When do I need to rehair my bow and why?
“I’ve gone four years without rehairing my bow, it looks fine… why do you think it needs to be rehaired now?”
In general, we recommend a bow rehair every six months to a year, ideally at the beginning of the winter and summer. Rehairing maintains the physical condition of the bow and enhances playability. Bowhair is extremely responsive to humidity conditions. In fact, historically, bow hair was used on ships to monitor changes in the air’s relative humidity. The hair stretches in warm, moist weather and contracts in cold, dry weather. When we rehair a bow, it is difficult to find a length of hair that works for both extremes in our climate – we can have 80% relative humidity in the summer and 10% relative humidity in the winter. The hair can shrink as much as an inch going from summer to winter. For some bows, in particular “soft” bows, the sticks flex more when the hair length changes between seasons. If the hair becomes too tight, or short, in the winter, the stick will flatten and lose the curve or “camber” with time. Stiffer sticks, for example carbon fiber, will react less to the change in tension of the hair. A trained luthier can replace the lost curve, or camber, of a wooden stick, but we prefer to avoid the process as there is always the slight risk that a stick will crack when we change the camber.

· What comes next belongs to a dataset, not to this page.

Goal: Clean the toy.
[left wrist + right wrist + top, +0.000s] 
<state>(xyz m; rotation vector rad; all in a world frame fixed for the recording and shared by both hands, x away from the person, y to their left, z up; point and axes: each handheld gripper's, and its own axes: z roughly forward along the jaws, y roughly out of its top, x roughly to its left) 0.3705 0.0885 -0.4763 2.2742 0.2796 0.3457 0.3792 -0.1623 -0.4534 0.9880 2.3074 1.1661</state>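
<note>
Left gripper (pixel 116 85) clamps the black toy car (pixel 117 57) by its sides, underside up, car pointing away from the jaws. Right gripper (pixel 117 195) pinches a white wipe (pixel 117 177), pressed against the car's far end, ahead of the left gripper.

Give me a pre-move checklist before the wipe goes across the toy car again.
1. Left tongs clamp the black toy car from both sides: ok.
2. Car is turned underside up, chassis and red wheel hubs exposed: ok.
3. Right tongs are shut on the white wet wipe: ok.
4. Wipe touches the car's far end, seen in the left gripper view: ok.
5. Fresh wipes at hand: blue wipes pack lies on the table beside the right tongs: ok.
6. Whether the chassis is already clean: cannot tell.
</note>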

During the summer, the hair stretches. Often, the hair won’t tighten enough because the eyelet has hit the end of the mortise (the oblong hole it travels within). Once this happens, the winder will no longer turn, but players may try to force it. This can cause damage, sometimes severe damage. If a bow is overwound, the steel of the screw may strip the brass of the eyelet requiring a replacement of the eyelet. If the eyelet does not strip, the screw may become unglued from the ebony inside the button...a more expensive repair requiring a bushing inside the steel or silver winder. If neither of these happen, the stick itself may crack, which may destroy the bow or require an expensive repair.
So maintaining the proper tension on the hair will not only enhance your playability, but may well prevent highly inconvenient, if not catastrophic damage.
“My bow feels and sounds like a different instrument!”
That is the response we hope to hear when a bow has been rehaired after a long period of time! Over the years, we have tried different types of hair to accommodate different playing styles and our local climate. We have tried hair from England (supply shortages), fine stallion hair (reacted too much to humidity changes) and returned to a popular, professional brand of medium-fine hair called “Platinum Live.”
Horeshair comes in a variety of thicknesses and strengths. The high-grade hairs are sorted many times from their source (usually Mongolia or China) to the hair supplier. The sorting removes broken, split end, curly or otherwise irregular hair. The goal is a consistent hank of hair on the bow. The sorting can apply to the thickness, or coarseness, of the hair as well.
Our finest hair is from Sowden and Sons in England. It is a special import hair: extremely luxurious with the perfect balance of fine stalion hair, perfectly selected to maximize tonal response and versatility. It is a premium hair, cost is a little higher, but the experience is unmatched!
The Platinum Live hair we have used the past two or three years is medium-fine and is in our opinion the best-quality hair distributed in the United States today.
Verso is a version of the “Live” hair where, during the sorting process, half the hairs are “reversed.” Bow hair is typically sorted from the top down – the down being the ends of the tail which are finer and discolored. So the hair actually tapers to a smaller diameter towards the ends. In verso hair, the reversing makes a more consistent thickness from end to end on the hank.
For players looking for more grip, we’re introducing Live Coarse, a medium-coarse variety of the “Live” hair. The hair should provide more grab which might work well for people using Thomastik-Infeld strings like the dominant brand, playing viola or cello, or playing electric violin. We might also recommend this hair for students working on pieces like the Romanian Folk Dances and the Dvorak cello concerto where you can never play loud enough.
The Chataigne hair is a chestnut brown hair. It is slightly thicker, and noticeably stronger than the “Live Coarse” hair. It works well for viola and cello players, electric string players, and traditional music players doing a lot of chopping. The elasticity helps the hair stand up to aggressive playing conditions without sounding scratchy or rough.
Black Hair, or Salt and Pepper hair is primarily used for cellists and bassists looking for the ultimate in grip and attack. It can be a bit too much grab for violinists, although fiddlers and "big sound" players will favor this hair from time to time. Black hair is pure black hair: thick and course. Salt and Pepper is a combination of white and black to soften the grab and the precise blend can be customized for each player.
How do you choose which hair to use? We have set up samples of the hair varieties on sample violin and cello bows in the West Lebanon and Burlington shops. The bows are similar so that you can feel how the hair differs. We can rehair your personal bow with the hair you choose. If you decide you don’t like the new hair within a month, we’re happy to rehair your bow with the standard hair.